Return the data below exactly, stopping after the line with "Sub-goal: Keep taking".

*** Supplied material

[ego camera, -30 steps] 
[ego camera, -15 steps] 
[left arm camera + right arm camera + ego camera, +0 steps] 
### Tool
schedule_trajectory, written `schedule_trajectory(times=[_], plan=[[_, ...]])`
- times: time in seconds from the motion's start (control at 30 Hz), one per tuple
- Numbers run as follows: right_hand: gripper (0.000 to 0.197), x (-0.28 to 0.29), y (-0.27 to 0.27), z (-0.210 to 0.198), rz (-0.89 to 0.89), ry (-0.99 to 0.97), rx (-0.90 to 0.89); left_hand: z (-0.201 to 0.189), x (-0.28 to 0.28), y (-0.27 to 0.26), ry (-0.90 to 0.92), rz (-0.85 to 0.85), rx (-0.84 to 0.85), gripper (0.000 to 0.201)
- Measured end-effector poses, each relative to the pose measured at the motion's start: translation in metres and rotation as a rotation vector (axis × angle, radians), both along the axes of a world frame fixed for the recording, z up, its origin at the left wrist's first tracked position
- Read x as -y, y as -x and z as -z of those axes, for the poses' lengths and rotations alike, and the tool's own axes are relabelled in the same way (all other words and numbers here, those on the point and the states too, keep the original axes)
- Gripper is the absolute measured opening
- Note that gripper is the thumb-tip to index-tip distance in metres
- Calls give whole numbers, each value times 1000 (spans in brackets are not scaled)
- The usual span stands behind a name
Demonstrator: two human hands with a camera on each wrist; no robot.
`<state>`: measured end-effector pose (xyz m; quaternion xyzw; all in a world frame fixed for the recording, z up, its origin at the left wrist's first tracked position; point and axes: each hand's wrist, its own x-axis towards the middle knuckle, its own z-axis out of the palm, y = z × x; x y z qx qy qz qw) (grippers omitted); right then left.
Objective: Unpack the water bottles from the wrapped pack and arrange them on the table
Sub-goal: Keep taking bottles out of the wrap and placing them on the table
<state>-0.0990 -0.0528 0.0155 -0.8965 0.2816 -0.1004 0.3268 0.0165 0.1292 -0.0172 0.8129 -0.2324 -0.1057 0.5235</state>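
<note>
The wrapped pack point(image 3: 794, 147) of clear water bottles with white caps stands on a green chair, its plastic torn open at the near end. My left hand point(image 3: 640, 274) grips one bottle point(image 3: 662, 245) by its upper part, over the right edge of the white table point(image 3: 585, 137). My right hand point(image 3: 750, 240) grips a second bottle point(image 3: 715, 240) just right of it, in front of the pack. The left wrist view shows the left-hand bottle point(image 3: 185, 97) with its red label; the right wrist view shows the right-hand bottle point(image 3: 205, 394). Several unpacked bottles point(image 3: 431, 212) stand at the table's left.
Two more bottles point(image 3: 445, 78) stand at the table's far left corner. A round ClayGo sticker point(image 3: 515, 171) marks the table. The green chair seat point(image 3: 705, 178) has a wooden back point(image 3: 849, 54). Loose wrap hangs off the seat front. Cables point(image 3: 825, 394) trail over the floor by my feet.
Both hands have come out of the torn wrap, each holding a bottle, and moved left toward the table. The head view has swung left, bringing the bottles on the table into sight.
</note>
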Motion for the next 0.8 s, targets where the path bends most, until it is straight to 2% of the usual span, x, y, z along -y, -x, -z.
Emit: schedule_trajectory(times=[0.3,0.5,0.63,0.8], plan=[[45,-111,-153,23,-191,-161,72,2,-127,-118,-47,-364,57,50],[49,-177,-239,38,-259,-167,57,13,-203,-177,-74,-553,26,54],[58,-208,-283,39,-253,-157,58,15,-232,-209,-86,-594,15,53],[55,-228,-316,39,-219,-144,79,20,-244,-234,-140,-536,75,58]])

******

**Exercise response:**
[ego camera, -30 steps] 
[ego camera, -15 steps] 
[left arm camera + right arm camera + ego camera, +0 steps] 
### Tool
schedule_trajectory, written `schedule_trajectory(times=[_], plan=[[_, ...]])`
- times: time in seconds from the motion's start (control at 30 Hz), one per tuple
- Numbers run as follows: right_hand: gripper (0.000 to 0.197), x (-0.28 to 0.29), y (-0.27 to 0.27), z (-0.210 to 0.198), rz (-0.89 to 0.89), ry (-0.99 to 0.97), rx (-0.90 to 0.89); left_hand: z (-0.201 to 0.189), x (-0.28 to 0.28), y (-0.27 to 0.26), ry (-0.90 to 0.92), rz (-0.85 to 0.85), rx (-0.84 to 0.85), gripper (0.000 to 0.201)
- Measured end-effector poses, each relative to the pose measured at the motion's start: translation in metres and rotation as a rotation vector (axis × angle, radians), both along the axes of a world frame fixed for the recording, z up, its origin at the left wrist's first tracked position
- Read x as -y, y as -x and z as -z of those axes, for the poses' lengths and rotations alike, and the tool's own axes are relabelled in the same way (all other words and numbers here, those on the point and the states too, keep the original axes)
- Gripper is the absolute measured opening
- Note that gripper is the thumb-tip to index-tip distance in metres
- Calls give whole numbers, each value times 1000 (spans in brackets are not scaled)
- The usual span stands behind a name
Demonstrator: two human hands with a camera on each wrist; no robot.
`<state>`: measured end-effector pose (xyz m; quaternion xyzw; all in a world frame fixed for the recording, z up, its origin at the left wrist's first tracked position; point and axes: each hand's wrist, its own x-axis towards the middle knuckle, its own z-axis out of the palm, y = z × x; x y z qx qy qz qw) (grippers omitted); right then left.
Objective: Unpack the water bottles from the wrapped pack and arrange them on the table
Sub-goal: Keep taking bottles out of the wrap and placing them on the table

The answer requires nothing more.